The Philippine Deposit Insurance Corp. (PDIC) has filed with the Department of Justice (DOJ) charges of syndicated estafa and economic sabotage against 19 former directors, officers and employees of the closed G7 Bank Inc. and a person related to one of the bank’s officers. The case was filed on May 9.
Charged with conspiring to misappropriate, convert and divert G7 Bank funds solicited from the general public for a total amount of P208.55 million were former G7 Bank Chairman Fidel L. Cu, Directors Allan S. Cu, Marietta C. Cu, Norma B. Cueto (also senior vice president [SVP]/treasurer), Lucia C. Pascual (also SVP and treasurer; and Credit Committee member); Independent Directors Ramon C. Borja and Candelaria R. Soler; Naga Business Center Head Dennis P. Cu (also Credit Committee chairman); Ma. Lourdes Ang, branch manager; Marilyn Manaoag, assistant treasurer; Jose Eduardo Imperial, Loan Division head; Oscar P. Ubalde and Cristeta R. Calinog, Credit Committee members; Gloria M. Templonuevo, Accounts Servicing head; Eduardo B. Samo Jr., Credit Services head; Sancho E. Zate, account officer; Gaudencia R. Recoso, processing staff; Eduardo de la Peña, messenger; and George Lim, father-in-law of Allan Cu.
The PDIC’s complaint arose from the findings of the forensic accounting team from SGV that from May to October 2007, Cu et al. falsified commercial documents and made it appear that 19 people and two corporations applied for 37 loans for an aggregate amount of P208.55 million. The fictitious loans endorsed by the Credit Committee were shown to have been processed to give a semblance of legitimacy.
Respondents were accused of conspiring to make it appear that the borrowers on record received net loan proceeds amounting to P191,740,250.30 through cashier’s checks and checks but these were found to be payable to “cash” and to respondents Lim and Recoso. The loan proceeds were received by respondents Recoso, Lim, de la Peña and Manaoag.
The alleged borrowers denied applying for the loans and this was supported by investigation findings that the loan proceeds were actually received by the respondents themselves. The complaint also alleged that the bank’s board members knew about the fictitious nature of the loans, which the board approved even before the loan applications were submitted by the alleged borrowers.

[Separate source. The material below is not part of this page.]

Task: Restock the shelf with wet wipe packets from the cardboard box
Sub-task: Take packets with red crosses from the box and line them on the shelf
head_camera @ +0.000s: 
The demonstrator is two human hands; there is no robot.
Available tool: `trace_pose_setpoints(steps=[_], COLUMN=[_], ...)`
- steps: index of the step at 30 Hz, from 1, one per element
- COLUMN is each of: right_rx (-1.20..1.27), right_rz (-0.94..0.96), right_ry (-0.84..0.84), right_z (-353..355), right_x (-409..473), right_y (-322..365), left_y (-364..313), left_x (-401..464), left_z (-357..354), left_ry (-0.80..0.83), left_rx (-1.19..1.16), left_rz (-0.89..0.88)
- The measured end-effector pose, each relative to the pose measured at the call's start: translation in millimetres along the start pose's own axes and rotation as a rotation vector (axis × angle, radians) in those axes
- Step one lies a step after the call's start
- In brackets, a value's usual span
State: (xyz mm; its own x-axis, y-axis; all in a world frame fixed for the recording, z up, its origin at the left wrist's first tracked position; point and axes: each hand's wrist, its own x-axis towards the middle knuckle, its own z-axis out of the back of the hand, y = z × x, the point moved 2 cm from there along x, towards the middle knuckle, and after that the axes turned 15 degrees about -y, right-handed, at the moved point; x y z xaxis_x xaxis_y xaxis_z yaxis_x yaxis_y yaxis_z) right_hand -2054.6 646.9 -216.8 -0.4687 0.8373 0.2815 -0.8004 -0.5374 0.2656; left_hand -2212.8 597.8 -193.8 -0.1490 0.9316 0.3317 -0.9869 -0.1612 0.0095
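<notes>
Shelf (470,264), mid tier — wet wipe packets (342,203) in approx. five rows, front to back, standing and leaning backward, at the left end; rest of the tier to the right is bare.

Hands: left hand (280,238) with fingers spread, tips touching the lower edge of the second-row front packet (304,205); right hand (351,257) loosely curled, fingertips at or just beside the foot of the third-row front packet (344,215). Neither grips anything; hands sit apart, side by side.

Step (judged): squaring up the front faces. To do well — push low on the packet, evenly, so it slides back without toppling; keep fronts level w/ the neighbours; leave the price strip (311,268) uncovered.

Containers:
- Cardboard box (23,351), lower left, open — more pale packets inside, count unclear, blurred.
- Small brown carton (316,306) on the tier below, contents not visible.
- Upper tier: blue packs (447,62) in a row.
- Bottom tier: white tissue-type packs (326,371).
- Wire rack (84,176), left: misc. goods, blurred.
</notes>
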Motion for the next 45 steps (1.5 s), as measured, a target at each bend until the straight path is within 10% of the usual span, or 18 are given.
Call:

The PDIC continues to pursue legal actions against bank officials and personnel who engage in unsafe and unsound banking practices that pose grave threats to the stability of the country’s banking system. Republic Act 3591, as amended, or the PDIC Charter mandates the PDIC to strengthen the mandatory deposit insurance-coverage system to generate, preserve and maintain confidence in the stability of the banking system, as well as protect it from illegal schemes and machinations. In relation to its functions as co-regulator of banks, deposit insurer and receiver/liquidator of closed banks, the PDIC is authorized to conduct investigations and file necessary cases against erring bank officials and unscrupulous individuals. The quest for justice against erring bank owners, officers and employees is an important undertaking of PDIC to protect the Deposit Insurance Fund, PDIC’s funding source for payment of insured deposits.